[Start of Attachment]

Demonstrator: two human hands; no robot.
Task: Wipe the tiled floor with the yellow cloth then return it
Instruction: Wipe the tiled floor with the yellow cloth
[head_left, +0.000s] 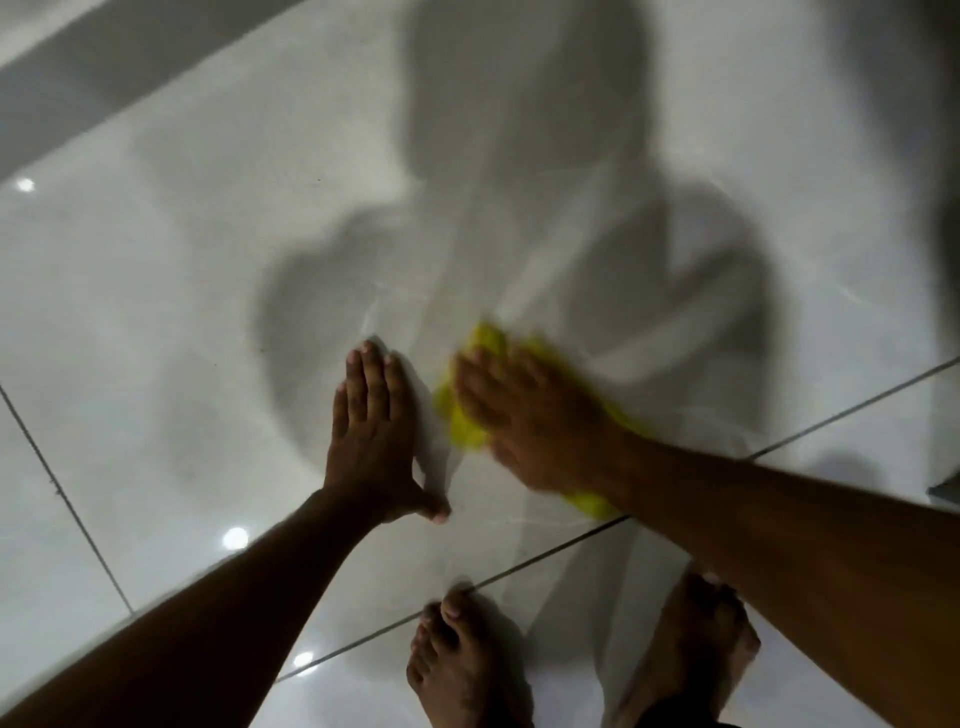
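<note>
Right hand (530, 415) pressed flat and blurred on the yellow cloth (462, 415), pinning rather than clutching it to the glossy tiled floor (156, 312); left hand (374, 436) beside it, open, bracing, holding nothing. Best kept: even palm pressure, overlapping strokes toward the grout line (519, 561)

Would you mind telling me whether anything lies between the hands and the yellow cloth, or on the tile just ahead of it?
Nothing visible does. The right hand lies flat on the yellow cloth, pressing it to the tiled floor. The left hand rests flat on the tile beside it. The tile ahead shows only shadow and reflections.
</note>
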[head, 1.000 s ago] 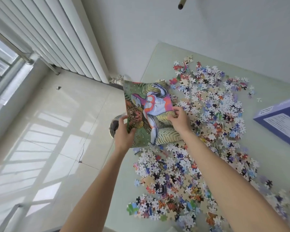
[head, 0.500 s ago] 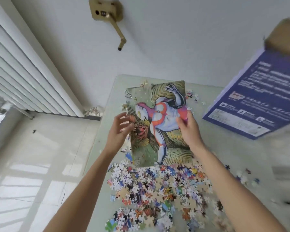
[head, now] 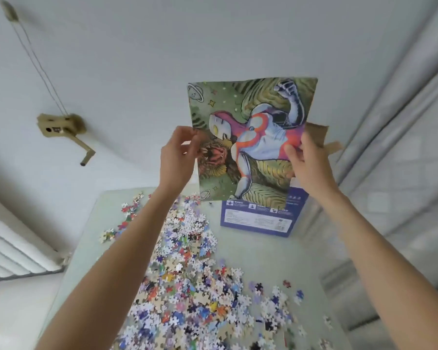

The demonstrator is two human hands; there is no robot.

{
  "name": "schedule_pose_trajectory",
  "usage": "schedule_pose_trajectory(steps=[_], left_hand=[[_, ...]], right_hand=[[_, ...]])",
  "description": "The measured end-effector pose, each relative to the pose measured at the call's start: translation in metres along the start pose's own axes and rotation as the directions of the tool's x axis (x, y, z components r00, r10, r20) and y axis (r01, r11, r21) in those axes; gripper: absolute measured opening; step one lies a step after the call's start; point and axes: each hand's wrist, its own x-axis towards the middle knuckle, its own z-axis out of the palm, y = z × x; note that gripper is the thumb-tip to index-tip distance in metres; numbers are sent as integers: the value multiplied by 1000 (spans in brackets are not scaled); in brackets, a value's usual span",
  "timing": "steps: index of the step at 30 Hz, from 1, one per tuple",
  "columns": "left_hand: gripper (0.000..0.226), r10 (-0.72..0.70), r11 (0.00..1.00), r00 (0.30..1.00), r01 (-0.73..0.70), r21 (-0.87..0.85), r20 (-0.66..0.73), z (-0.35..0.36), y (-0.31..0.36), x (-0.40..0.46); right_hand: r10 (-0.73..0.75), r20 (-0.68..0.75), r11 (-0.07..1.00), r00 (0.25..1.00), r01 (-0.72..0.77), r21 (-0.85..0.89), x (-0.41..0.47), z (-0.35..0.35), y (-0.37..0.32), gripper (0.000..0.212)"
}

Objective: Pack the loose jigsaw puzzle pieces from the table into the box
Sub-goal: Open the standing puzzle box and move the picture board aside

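**Picture sheet held up, pieces still spread on counter**

Loose jigsaw puzzle pieces [head: 187, 281] heaped in a wide, colourful drift across the pale green counter [head: 258, 251], thickest down the middle, with small scattered clusters toward the left edge and near the right front. Blue box [head: 257, 219] standing at the far end of the counter, just beyond the heap, brown flaps showing above it, partly hidden behind a printed picture sheet [head: 253, 137]. Sheet raised upright above the counter, in front of the box. Left hand [head: 178, 155] pinching the sheet's left edge, fingers curled. Right hand [head: 307, 157] gripping the right edge, thumb laid on the printed face. White wall behind; tan wall-mounted crank [head: 66, 130] at left; white radiator [head: 13, 246] at lower left; grey curtain [head: 400, 122] at right.
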Motion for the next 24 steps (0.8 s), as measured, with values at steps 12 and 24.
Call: schedule_pose_trajectory(steps=[12,24], left_hand=[[12,114,966,991,-94,-242,68,94,50,76],[18,84,832,986,-148,534,143,117,-26,89]], right_hand=[[22,-275,960,961,56,273,77,-63,48,15],[125,-92,991,988,-129,-45,79,-32,105,29]])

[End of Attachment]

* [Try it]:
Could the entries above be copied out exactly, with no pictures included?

* [Answer below]:
Demonstrator: two human hands; no robot.
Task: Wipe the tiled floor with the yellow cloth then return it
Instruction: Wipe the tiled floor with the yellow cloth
[head_left, +0.000s] 
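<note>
Right hand (530, 415) pressed flat and blurred on the yellow cloth (462, 415), pinning rather than clutching it to the glossy tiled floor (156, 312); left hand (374, 436) beside it, open, bracing, holding nothing. Best kept: even palm pressure, overlapping strokes toward the grout line (519, 561)

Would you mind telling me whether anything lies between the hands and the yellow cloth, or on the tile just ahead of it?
Nothing visible does. The right hand lies flat on the yellow cloth, pressing it to the tiled floor. The left hand rests flat on the tile beside it. The tile ahead shows only shadow and reflections.
</note>
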[head, 1.000 s ago] 
[head, 0.500 s ago] 
[head, now] 

The demonstrator is two human hands; there is no robot.

{
  "name": "schedule_pose_trajectory",
  "usage": "schedule_pose_trajectory(steps=[_], left_hand=[[_, ...]], right_hand=[[_, ...]])",
  "description": "The measured end-effector pose, each relative to the pose measured at the call's start: translation in metres along the start pose's own axes and rotation as the directions of the tool's x axis (x, y, z components r00, r10, r20) and y axis (r01, r11, r21) in those axes; gripper: absolute measured opening; step one lies a step after the call's start; point and axes: each hand's wrist, its own x-axis towards the middle knuckle, its own z-axis out of the palm, y = z × x; note that gripper is the thumb-tip to index-tip distance in metres; numbers are sent as integers: the value multiplied by 1000 (spans in brackets are not scaled); in brackets, a value's usual span",
  "timing": "steps: index of the step at 30 Hz, from 1, one per tuple",
  "columns": "left_hand: gripper (0.000..0.226), r10 (-0.72..0.70), r11 (0.00..1.00), r00 (0.30..1.00), r01 (-0.73..0.70), r21 (-0.87..0.85), r20 (-0.66..0.73), z (-0.35..0.36), y (-0.31..0.36), x (-0.40..0.46); right_hand: r10 (-0.73..0.75), r20 (-0.68..0.75), r11 (-0.07..1.00), r00 (0.25..1.00), r01 (-0.72..0.77), r21 (-0.85..0.89), x (-0.41..0.47), z (-0.35..0.35), y (-0.37..0.32), gripper (0.000..0.212)"
}

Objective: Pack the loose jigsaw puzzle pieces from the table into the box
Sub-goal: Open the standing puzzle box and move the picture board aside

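**Picture sheet held up, pieces still spread on counter**

Loose jigsaw puzzle pieces [head: 187, 281] heaped in a wide, colourful drift across the pale green counter [head: 258, 251], thickest down the middle, with small scattered clusters toward the left edge and near the right front. Blue box [head: 257, 219] standing at the far end of the counter, just beyond the heap, brown flaps showing above it, partly hidden behind a printed picture sheet [head: 253, 137]. Sheet raised upright above the counter, in front of the box. Left hand [head: 178, 155] pinching the sheet's left edge, fingers curled. Right hand [head: 307, 157] gripping the right edge, thumb laid on the printed face. White wall behind; tan wall-mounted crank [head: 66, 130] at left; white radiator [head: 13, 246] at lower left; grey curtain [head: 400, 122] at right.
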Motion for the next 24 steps (0.8 s), as measured, with values at steps 12 and 24.
Call: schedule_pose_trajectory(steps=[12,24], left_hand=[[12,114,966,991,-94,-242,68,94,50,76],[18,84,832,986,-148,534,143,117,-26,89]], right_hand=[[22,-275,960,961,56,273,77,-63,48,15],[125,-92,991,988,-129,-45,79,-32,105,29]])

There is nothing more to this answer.